June 15, 2004
@ 04:17 PM

The ongoing conversation between Jeremy Mazner and Jon Udell about the capabilities of WinFS deepen this morning with Jeremy's post Did I misunderstand Udell's argument against WinFS? which was followed up by Jon's post When a journalist blogs. In his post Jon asks

We have standard query languages (XPath, XQuery), and standard ways of writing schemas (XSD, Relax), and applications (Office 2003) that with herculean effort have been adapted to work with these query and schema languages, and free-text search further enhancing all this goodness. Strategically, why not build directly on top of these foundations?

Tactically, why do I want to write code like this:

public class Person
  [XmlAttribute()] public string Title;
  [XmlAttribute()] public string FirstName;
  [XmlAttribute()] public string MiddleName;
  [XmlAttribute()] public string LastName;

in order to consume data like this?

    DisplayName="Woodgrove Bank"
    UserTile=".\user_tiles\Adventure Works.jpg">

I believe two things to be true. First, we have some great XML-oriented data management technologies. Second, the ambitious goals of WinFS cannot be met solely with those technologies. I'm trying to spell out where the line is being drawn between interop and functionality, and why, and what that will mean for users, developers, and enterprises.

Jon asks several questions and I'll try to answer all the ones I can. The first question about why WinFS doesn't build on XML, XQuery and XSD instead of items, OPath and the WinFS schema language is something that the WinFS folks will have to answer. Of course, Jon could also ask why it doesn't build on RDF, RDQL [or any of the other RDF query languages] and RDF Schema which is a related question that naturally follows from the answer to Jon's question.

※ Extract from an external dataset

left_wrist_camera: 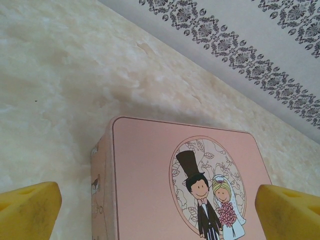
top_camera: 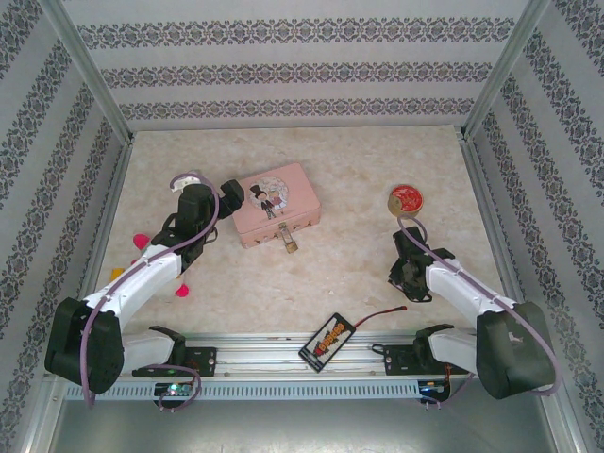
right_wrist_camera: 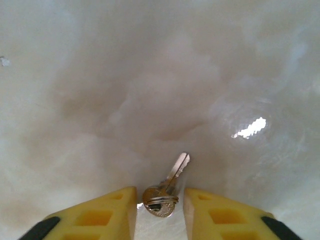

The second question is why would one want to program against a Person object when they have a <Person> element. This is question has an easy answer which unfortunately doesn't sit well with me. The fact is that developers prefer programming against objects than they do programming with XML APIs. No XML API in the .NET Framework (XmlReader, XPathNavigator, XmlDocument, etc) comes close to the ease of use of  programming against strongly typed objects in the general case. Addressing this failing [and it is a failing] is directly my responsibility since I'm responsible for core XML APIs in the .NET Framework. Coincidentally, we just had a review with our new general manager yesterday and this same issue came up and he asked what we plan to do about this in future releases. I have some ideas. The main problem with using objects to program against XML is that although objects work well for programming against data-centric XML (rigidly structured tabular data such as an the data in an Excel spreadsheet, a database dump or serialized objects) there is a signficant impedance mismatch when trying to use strongly typed objects to program against document-centric XML (semi-structured data such as a Word document). However the primary scenarios the WinFS folks want to tackle are about rigidly structured data which works fine with using objects as the primary programming model.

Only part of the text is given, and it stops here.